Framework for Image Classification using traditional and deep learning techniques


Keywords
image classification, classification, transfer learning, feature extractor, neural network, deep learning
License
MIT
Install
pip install frimcla==1.0.6

Documentation

FrImCla

FrImCla is an open-source framework for Image Classification using traditional and deep learning techniques. It supports a wide variety of deep learning and classical computer vision models.

Features

  • Single-label and multi-label classification
  • Several deep learning models
  • Classical computer vision techniques
  • Different performance measures
  • Jupyter notebooks to use the framework
  • Ability to test several models at the same time
  • It is possible to easily add models and apply them into the framework to comprobe the performance over a dataset
  • A web application automatically created to predict the image class

Requeriments and installation of the library

The library uses Python 3.6, which must be installed. frimcla can be installed using the following command:

pip install frimcla

To uninstall the library use pip uninstall frimcla.

Documentation

Documentation of the framework.

Examples

List of feature extractor models

Model Description Parameters
VGG16 Keras model of the 16-layer network used by the VGG team in the ILSVRC-2014 competition. It has been obtained by directly converting the Caffe model provived by the authors. include_top(either True or False).
VGG19 Keras model of the 19-layer network used by the VGG team in the ILSVRC-2014 competition. It has been obtained by directly converting the Caffe model provived by the authors. include_top(either True or False).
Resnet Residual neural networks utilizes skip connections or short-cuts to jump over some layers. In its limit as ResNets it will only skip over a single layer. With an additional weight matrix to learn the skip weights it is referred to as HighwayNets. With several parallel skips it is referred to as DenseNets. include_top(either True or False).
Inception The network used a CNN inspired by LeNet but implemented a novel element which is dubbed an inception module. It used batch normalization and image distortions. This module is based on several very small convolutions in order to drastically reduce the number of parameters. include_top(either True or False).
Googlenet This network used a new variant of convolutional neural network called “Inception” for classification, and for detection the R-CNN was used. Google’s team was able to train a much smaller neural network and obtained much better results compared to results obtained with convolutional neural networks in the previous year’s challenges. No parameters.
Overfeat It is a combination of CNN and another machine learning classifier ( LR, SVM, etc.). output_layers(by default [-3]).
Xception This architecture has 36 convolutional layers forming the feature extraction base of the network.
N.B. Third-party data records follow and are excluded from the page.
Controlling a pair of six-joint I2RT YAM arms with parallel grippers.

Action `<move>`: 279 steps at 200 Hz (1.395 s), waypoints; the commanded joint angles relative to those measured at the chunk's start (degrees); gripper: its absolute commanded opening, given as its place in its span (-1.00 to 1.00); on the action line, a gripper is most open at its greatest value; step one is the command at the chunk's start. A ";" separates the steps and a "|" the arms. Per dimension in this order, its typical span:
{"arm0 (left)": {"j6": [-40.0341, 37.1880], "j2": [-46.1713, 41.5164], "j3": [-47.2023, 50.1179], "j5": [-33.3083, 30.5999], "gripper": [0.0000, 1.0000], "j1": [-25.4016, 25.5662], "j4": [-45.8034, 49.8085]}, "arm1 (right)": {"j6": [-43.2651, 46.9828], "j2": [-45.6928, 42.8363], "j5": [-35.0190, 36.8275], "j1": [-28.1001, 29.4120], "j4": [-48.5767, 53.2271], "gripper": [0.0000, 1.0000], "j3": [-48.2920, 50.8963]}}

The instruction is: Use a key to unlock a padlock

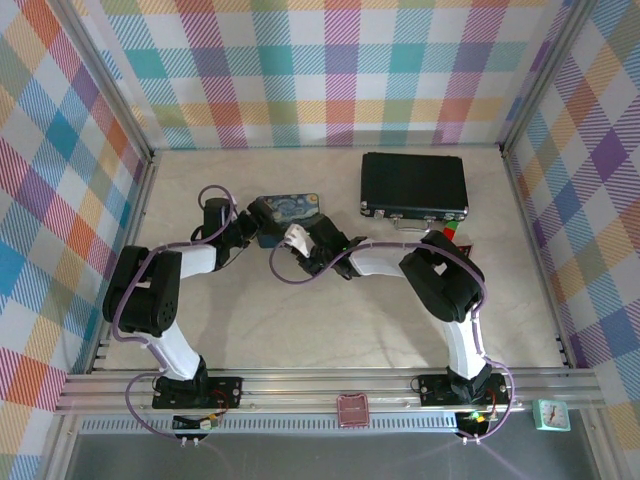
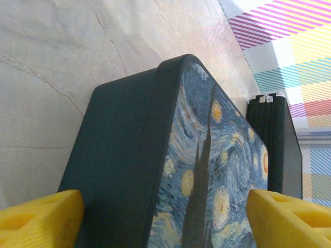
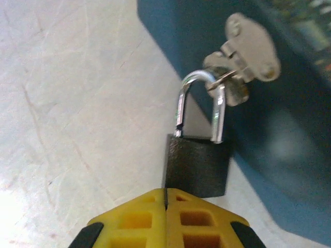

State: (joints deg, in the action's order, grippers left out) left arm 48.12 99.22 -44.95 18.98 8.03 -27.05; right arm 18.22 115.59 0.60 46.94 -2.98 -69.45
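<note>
Right up against the right wrist lens is the right claw (image 3: pixel 165 201). Its 2 yellow fingers are clenched, pads meeting along 1 seam, tips just under the padlock (image 3: pixel 196 166). No key is on show between them, so whether they pinch one I cannot tell.

The padlock hangs by its silvery shackle (image 3: pixel 179 111) from the latch (image 3: pixel 248 51) on the side of the blue tin (image 3: pixel 289 165). Its dark body sits beside the tin wall, over the pale tabletop (image 3: pixel 77 103). Both shackle legs reach the top of the body, but the picture is soft there, so locked or popped, I can't call it.

My read is that the lock is on the latch and working a key into it is the step in hand. Freeing the shackle and lifting it clear are left to do. No brand or stamp reads on the lock body.

Over to the left wrist. The left claw (image 2: pixel 163 199) stands wide, 1 yellow finger (image 2: pixel 41 219) at each side of the tin, the swirling night-sky lid facing right. It looks to be bracing the tin, I judge, though whether the pads press on it I cannot tell. Beyond the tin lies the black case (image 2: pixel 282 150). There is no lettering on either.

Now from the top. The 2 arms reach in to the tin at mid-tabletop, the left claw from the left and the right claw from the right. The case lies apart, nearer the back wall. A small clock (image 1: pixel 551 413) sits at the near right corner, its face too small to read.
</note>
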 commanded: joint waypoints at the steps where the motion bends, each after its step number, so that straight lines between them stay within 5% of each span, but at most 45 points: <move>1: -1.17 0.82 -0.91 2.85 0.60 -0.42 -2.15 | -0.30 -0.03 -5.58 -1.18 4.20 -0.95 -0.93; 51: 0.08 0.04 1.60 3.28 0.58 -0.39 -4.27 | -3.76 -0.90 -9.34 -2.64 4.27 -0.94 -1.08; 63: 0.13 -0.50 2.08 3.06 0.59 -0.33 -4.23 | -4.90 -1.57 -8.71 -2.64 3.30 -0.73 -0.34; 84: -0.11 -0.99 1.97 3.09 0.58 -0.32 -3.79 | -6.89 -3.79 -7.53 -2.60 1.97 -0.06 1.22; 114: 1.25 -0.75 2.49 3.26 0.59 -0.21 -5.39 | -10.29 -4.44 -6.49 -2.46 1.32 0.30 0.91; 252: 3.56 -1.49 4.44 3.22 0.57 0.42 -8.13 | -10.76 7.71 -0.92 -1.84 7.54 0.24 -9.91; 279: 3.31 -1.41 4.09 3.03 0.57 0.43 -7.97 | -10.69 7.39 0.13 -1.74 7.53 0.04 -7.94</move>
State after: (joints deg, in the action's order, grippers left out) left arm 51.40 99.48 -41.25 21.19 8.16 -33.23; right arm 8.10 122.32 -0.60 44.71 1.13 -78.83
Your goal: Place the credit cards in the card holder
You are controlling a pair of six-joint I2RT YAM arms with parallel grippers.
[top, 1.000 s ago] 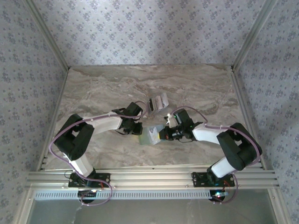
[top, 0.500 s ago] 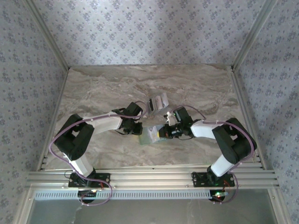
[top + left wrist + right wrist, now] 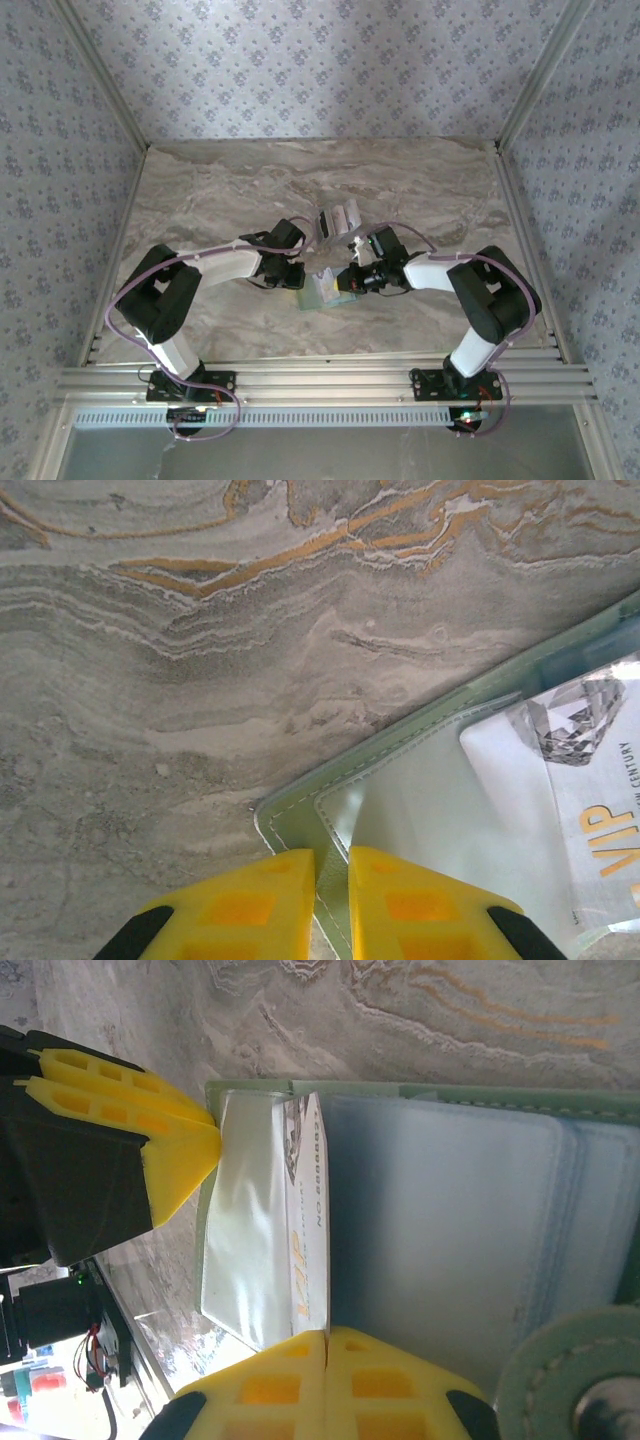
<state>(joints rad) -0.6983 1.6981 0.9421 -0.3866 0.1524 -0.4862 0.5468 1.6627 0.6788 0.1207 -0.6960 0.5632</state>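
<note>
Our left gripper pinches a clear pocket of the flat pale-green stitched card holder, which lies open on the marble table. Our right gripper, clamped on a shiny white plastic card, holds it at that pocket's mouth. The other small shiny cards lie just beyond, not yet in.

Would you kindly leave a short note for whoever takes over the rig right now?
Left gripper: fingers pinched on the card holder at its corner, low on the table.
Right gripper: shut on the white card, which lies over the open holder's clear pockets.
Other cards: on the table just beyond the holder.
Done: holder opened and held; no card seen fully seated.
Left: slide this card home, then load the rest.
</note>
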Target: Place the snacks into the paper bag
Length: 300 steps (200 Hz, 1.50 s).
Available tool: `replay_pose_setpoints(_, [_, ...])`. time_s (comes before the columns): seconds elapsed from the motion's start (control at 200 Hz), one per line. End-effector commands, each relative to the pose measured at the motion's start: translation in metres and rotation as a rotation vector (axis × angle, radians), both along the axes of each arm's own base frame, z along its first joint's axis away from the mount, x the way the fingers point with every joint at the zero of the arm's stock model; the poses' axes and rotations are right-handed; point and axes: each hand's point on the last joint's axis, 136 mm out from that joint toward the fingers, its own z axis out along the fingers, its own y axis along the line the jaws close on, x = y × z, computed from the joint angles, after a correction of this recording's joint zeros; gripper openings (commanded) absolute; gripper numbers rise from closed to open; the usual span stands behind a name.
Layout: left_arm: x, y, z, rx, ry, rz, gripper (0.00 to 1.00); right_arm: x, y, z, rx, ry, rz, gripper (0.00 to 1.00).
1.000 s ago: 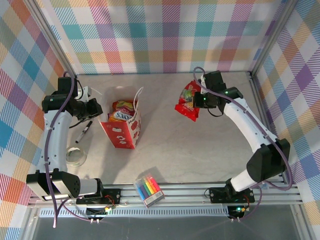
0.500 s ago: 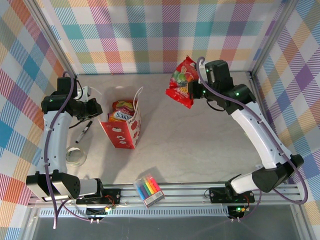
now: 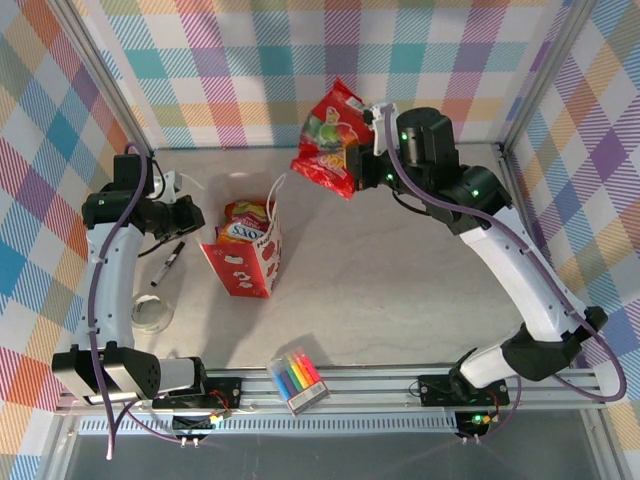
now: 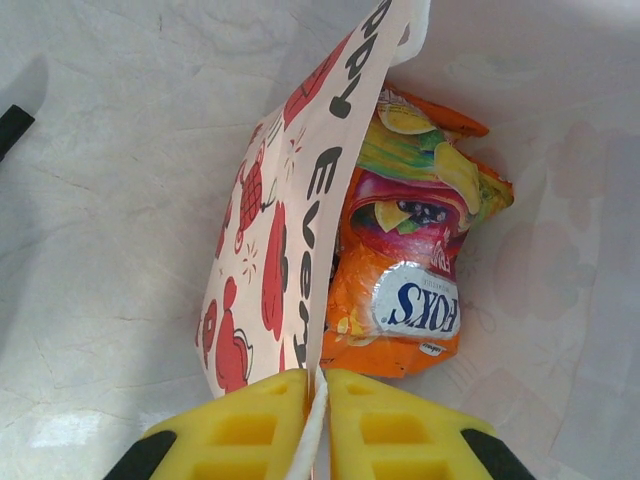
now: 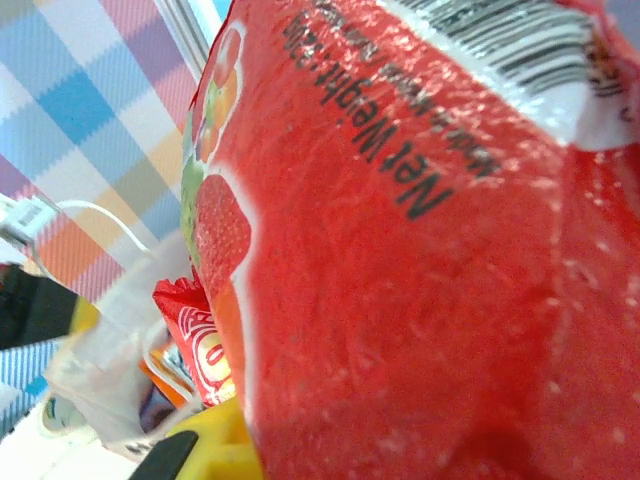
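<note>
**Q:** Firstly, what occupies the left side of the worktop (image 3: 400, 290), and how much room is there?

**A:** One clear ring (image 3: 152, 316) lies near the left arm's base, and one black pen (image 3: 168, 264) lies just behind it. The left end effector (image 3: 196, 217) is closed narrow on the string handle (image 4: 314, 415) at the left rim of the paper bag (image 3: 243, 262). The bag stands upright, left of centre, with its mouth open. It is apart from the pen and well clear of the side walls.

**Q:** What is the bag's content count?

**A:** One orange packet (image 4: 395, 300) and one green-yellow packet (image 4: 425, 160) are visible inside. Whether more lie beneath them cannot be told.

**Q:** And the near edge?

**A:** One pack of coloured markers (image 3: 298, 381) lies on the front rail, well apart from the bag.

**Q:** And the right side?

**A:** The right end effector (image 3: 358, 166) is clamped on one red packet (image 3: 325, 150). It holds the packet aloft in front of the back wall, behind and to the right of the bag mouth. The worktop to the right of the bag is open as far as the right frame post.
</note>
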Motion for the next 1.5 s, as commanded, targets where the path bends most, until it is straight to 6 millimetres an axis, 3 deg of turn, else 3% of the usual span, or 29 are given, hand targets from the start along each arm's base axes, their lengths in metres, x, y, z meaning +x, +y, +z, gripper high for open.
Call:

The Xception architecture is a linear stack of depthwise separable convolution layers with residual connections. include_top(either True or False).
Densenet This is a stack of dense blocks followed by transition layers. Each block consists of a series of units. Each unit packs two convolutions, each preceded by Batch Normalization and ReLU activations. Besides, each unit outputs a fixed number of feature vectors. This parameter, described as the growth rate, controls how much new information the layers allow to pass through. No parameters
LAB888 Histogram of the images with the lab colour format with 8 bins No parameters.
LAB444 Histogram of the images with the lab colour format with 4 bins bins(by default 4,4,4).
HSV888 Histogram of the images with the hsv colour format with 8 bins No parameters.
HSV444 Histogram of the images with the hsv colour format with 4 bins bins(by default 4,4,4).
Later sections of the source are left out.